PROBLEM STATEMENT — Check each line of the data below for the string "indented", then state how many have it and nothing else.

DATA PROVIDED —
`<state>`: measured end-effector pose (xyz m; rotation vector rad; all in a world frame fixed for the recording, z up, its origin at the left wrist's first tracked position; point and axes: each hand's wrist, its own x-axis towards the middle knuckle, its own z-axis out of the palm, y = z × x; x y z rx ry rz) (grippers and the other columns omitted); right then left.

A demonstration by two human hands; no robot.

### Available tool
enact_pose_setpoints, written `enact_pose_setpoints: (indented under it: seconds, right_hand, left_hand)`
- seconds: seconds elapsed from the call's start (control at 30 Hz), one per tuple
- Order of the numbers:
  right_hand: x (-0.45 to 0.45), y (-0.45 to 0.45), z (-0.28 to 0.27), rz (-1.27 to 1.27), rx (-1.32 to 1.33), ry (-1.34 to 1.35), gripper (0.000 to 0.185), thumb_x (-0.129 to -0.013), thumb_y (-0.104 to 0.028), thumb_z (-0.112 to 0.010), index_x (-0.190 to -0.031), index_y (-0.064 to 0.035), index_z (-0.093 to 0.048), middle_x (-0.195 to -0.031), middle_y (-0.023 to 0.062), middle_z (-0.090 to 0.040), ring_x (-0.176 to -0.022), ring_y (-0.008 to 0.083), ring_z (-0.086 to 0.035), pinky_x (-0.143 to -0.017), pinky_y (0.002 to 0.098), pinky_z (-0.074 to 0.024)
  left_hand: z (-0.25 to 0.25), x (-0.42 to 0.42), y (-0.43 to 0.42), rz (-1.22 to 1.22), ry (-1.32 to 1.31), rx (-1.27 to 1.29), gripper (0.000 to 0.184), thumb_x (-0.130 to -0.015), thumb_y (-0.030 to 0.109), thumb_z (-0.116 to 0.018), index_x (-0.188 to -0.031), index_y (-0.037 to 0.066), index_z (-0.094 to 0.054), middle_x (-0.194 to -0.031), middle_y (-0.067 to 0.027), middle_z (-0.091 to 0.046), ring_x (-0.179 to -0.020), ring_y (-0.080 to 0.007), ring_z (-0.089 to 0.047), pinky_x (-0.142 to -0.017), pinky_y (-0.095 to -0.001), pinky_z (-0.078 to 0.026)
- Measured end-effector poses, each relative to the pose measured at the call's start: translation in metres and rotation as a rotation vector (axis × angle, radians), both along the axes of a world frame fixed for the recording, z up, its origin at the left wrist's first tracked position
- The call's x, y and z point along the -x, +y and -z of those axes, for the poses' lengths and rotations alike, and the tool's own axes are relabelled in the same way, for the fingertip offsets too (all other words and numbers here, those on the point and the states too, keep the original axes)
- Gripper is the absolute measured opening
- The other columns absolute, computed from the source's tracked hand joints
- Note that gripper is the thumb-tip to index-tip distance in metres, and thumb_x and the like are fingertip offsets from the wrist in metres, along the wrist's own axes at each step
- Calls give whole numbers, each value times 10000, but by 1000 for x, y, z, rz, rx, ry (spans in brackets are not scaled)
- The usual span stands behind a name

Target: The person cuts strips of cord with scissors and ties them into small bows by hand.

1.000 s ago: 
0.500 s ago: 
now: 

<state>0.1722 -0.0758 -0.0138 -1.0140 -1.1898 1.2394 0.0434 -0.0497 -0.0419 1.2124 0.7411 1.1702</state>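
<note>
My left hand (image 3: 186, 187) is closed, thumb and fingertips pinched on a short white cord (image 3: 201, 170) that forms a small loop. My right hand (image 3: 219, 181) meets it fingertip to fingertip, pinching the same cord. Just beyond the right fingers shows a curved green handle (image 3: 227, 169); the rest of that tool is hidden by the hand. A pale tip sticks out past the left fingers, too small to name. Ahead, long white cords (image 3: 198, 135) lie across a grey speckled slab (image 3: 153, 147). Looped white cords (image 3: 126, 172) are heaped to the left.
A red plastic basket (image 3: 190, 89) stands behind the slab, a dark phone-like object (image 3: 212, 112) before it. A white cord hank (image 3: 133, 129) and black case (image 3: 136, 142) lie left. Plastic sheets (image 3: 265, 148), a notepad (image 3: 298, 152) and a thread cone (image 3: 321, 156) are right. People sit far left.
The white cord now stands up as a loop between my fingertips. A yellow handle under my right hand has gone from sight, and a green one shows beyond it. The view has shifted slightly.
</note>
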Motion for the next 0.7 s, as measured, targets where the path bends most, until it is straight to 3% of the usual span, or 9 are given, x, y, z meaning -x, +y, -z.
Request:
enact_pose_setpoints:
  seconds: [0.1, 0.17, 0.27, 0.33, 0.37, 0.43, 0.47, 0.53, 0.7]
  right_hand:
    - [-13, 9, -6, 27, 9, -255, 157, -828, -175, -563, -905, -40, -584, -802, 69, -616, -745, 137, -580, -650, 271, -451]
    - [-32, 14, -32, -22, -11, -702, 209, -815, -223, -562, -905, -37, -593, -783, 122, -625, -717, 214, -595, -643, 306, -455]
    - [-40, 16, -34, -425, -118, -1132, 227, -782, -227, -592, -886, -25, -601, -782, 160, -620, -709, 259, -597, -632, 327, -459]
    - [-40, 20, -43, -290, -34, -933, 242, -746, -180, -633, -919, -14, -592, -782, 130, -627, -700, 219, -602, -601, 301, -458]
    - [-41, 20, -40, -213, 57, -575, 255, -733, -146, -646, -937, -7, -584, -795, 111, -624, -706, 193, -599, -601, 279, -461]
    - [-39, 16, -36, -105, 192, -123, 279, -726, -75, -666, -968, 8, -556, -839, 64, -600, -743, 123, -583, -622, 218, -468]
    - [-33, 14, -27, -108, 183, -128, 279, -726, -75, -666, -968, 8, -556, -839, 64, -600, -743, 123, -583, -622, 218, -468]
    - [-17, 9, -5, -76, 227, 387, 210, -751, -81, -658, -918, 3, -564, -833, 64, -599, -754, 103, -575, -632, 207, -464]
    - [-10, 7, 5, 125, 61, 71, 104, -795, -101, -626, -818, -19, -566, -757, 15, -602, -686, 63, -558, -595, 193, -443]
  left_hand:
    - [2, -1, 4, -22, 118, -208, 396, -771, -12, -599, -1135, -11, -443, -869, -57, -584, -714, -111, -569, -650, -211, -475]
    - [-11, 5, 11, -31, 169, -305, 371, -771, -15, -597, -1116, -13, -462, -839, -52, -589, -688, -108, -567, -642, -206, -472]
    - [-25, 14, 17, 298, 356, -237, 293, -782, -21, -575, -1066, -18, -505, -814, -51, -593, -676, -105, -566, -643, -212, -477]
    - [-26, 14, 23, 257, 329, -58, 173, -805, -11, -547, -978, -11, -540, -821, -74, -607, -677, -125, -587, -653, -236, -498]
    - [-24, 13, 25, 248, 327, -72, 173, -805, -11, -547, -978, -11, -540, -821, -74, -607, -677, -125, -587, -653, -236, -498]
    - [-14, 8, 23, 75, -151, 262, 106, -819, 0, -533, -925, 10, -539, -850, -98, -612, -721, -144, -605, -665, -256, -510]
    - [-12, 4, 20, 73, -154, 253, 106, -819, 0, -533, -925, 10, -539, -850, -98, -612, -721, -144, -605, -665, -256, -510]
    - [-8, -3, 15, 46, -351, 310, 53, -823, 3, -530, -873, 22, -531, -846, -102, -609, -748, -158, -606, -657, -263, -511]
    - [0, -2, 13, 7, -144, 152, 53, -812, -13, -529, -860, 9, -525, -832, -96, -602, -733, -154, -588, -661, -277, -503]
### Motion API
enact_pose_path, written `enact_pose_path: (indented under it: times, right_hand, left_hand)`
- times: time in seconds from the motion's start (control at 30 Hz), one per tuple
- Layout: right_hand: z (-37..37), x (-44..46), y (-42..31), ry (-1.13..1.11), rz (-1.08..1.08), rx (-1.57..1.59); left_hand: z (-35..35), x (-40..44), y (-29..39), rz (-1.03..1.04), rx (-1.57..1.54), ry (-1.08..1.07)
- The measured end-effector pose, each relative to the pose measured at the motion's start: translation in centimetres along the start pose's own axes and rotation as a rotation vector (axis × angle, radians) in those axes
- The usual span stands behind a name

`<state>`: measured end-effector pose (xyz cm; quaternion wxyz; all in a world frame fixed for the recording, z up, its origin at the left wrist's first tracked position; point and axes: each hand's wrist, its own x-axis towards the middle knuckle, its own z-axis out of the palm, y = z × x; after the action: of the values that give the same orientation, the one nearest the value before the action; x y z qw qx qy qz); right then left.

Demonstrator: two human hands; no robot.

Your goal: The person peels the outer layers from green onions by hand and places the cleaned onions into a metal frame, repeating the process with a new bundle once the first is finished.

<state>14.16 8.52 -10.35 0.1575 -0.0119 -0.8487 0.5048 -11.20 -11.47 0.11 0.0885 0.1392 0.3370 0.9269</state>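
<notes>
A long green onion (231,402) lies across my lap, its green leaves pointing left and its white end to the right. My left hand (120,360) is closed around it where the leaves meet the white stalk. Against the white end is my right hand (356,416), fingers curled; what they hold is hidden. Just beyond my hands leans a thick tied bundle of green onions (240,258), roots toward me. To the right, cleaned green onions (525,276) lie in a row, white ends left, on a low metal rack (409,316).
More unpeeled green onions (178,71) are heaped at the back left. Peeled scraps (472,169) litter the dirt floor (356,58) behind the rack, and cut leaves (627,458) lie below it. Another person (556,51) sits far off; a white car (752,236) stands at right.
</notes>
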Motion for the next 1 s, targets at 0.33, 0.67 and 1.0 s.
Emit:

WORKED SOLUTION — 2